Dear Reader,
Bank of America just revealed your expiration date.
In their Bloomberg interview, they didn't just predict the digital dollar. They gave us the timeline…
2025 to 2030.

We're in that window right now.
Their exact words: CBDCs are an "inevitable evolution of today's electronic currencies."
The Federal Reserve has already asked for public comment. The infrastructure is being built as you read this.
Once the digital dollar launches, every transaction you make will be tracked. Your spending could be controlled. Your accounts could be frozen.
China already did this. Nigeria already did this.
But there's still a legal backdoor.
I'm Tan Gera, ex-Wall Street banker and CFA Charterholder.
I left the system when I saw what was coming.
Over 4,500 investors have already used this legal backdoor to hold assets CBDCs can't freeze and generate yields the Federal Reserve can't touch.

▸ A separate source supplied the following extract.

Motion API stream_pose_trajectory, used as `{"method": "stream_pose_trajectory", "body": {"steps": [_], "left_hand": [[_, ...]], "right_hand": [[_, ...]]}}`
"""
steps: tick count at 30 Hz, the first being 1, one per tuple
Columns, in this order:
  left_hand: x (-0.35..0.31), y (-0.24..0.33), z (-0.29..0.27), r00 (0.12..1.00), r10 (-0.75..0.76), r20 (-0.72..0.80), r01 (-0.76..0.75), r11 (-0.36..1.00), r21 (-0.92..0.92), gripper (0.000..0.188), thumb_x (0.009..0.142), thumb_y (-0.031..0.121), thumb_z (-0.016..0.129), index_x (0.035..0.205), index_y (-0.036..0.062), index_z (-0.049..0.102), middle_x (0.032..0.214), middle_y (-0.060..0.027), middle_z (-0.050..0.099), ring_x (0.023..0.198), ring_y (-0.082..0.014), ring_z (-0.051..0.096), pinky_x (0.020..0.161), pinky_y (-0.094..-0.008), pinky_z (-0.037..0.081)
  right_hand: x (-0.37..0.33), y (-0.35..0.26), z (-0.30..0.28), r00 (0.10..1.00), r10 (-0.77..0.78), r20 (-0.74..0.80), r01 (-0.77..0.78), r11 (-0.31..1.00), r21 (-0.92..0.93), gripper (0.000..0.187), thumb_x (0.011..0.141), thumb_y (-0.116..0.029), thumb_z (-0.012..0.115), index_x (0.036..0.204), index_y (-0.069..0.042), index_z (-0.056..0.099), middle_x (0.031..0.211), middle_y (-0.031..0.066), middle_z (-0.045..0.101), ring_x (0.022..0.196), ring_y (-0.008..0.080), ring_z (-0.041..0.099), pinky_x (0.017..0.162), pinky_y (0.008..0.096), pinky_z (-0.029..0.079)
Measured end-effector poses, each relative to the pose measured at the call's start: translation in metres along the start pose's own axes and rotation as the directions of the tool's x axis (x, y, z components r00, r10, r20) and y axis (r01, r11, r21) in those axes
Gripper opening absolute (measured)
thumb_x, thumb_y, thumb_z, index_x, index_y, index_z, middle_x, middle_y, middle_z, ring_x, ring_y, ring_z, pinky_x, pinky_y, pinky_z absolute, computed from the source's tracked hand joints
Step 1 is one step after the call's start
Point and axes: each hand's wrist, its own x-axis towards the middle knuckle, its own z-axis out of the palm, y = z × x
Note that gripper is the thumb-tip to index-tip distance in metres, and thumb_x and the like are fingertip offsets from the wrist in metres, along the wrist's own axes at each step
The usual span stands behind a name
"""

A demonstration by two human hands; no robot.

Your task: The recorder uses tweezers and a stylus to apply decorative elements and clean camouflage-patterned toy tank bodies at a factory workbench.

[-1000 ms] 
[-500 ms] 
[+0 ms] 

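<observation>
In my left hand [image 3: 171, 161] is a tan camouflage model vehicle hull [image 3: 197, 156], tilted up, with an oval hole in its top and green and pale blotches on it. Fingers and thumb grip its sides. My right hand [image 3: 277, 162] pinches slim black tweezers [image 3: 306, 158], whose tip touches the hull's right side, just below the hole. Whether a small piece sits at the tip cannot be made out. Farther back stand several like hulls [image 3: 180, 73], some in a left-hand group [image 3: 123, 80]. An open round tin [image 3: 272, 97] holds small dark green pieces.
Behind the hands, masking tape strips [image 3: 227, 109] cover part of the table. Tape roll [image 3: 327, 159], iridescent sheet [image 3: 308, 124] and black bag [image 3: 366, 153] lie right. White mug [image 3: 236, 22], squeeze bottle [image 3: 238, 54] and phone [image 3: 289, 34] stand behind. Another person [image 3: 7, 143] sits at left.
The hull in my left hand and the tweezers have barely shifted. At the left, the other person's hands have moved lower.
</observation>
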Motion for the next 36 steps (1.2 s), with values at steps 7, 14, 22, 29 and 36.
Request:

Watch how to access the legal backdoor before it closes →
Bank of America said 2025-2030. We're already in 2026.
The window is closing.
To your freedom,
Tan Gera, CFA
Decentralized Masters
P.S. Bank of America called the digital dollar "inevitable." Discover the legal backdoor investors are using to escape →
Authored by Leo Miller. Published: 5/29/2026.
Approximately 14 months ago, dollar store giant Dollar Tree (NASDAQ: DLTR) reached an agreement to sell its struggling Family Dollar business. Dollar Tree had only won a competitive bidding battle for Family Dollar against its top peer, Dollar General (NYSE: DG), in 2015. At the time, both companies clearly viewed Family Dollar as an asset that would help their businesses.

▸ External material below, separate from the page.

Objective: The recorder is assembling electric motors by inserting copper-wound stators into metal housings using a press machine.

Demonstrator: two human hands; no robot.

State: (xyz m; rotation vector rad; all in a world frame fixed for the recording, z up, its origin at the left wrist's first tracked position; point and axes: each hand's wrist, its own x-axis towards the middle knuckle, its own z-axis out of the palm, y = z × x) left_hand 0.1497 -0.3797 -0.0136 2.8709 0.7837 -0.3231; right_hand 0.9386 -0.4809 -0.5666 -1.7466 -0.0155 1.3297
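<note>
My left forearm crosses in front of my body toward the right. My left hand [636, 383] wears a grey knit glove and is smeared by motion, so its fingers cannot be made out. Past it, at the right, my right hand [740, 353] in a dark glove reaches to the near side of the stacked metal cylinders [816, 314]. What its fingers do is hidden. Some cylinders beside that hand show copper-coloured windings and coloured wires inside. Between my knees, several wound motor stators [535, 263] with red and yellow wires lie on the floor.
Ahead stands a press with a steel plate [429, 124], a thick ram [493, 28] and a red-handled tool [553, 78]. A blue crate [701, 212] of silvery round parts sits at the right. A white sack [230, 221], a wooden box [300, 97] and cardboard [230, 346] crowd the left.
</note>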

However, what followed was anything but beneficial. Family Dollar significantly weakened Dollar Tree’s overall financial performance, and the company ultimately sold it for $1 billion in 2025 — a fraction of the original $9 billion purchase price.
Goldman Sachs just revealed that 40% of AI data centers will be crippled by electricity shortages by 2027 - not chips, not funding, but power. Demand is growing 15% per year and the grid can't keep up.
One small company makes the exact equipment these data centers need. They're sitting on $1.5 billion in orders, their hardware is already inside Musk's Colossus, and the stock still trades like a name nobody's heard of. Analyst Dylan Jovine is releasing the ticker for free.
See the stock positioned to solve AI's biggest power crisisBased on Dollar Tree's share performance since selling Family Dollar, that decision is paying off in a big way. Since the end of March 2025, Dollar Tree shares have risen by about 45%. That represents a significant outperformance compared with the S&P 500, which has delivered a return of about 30% over the same period.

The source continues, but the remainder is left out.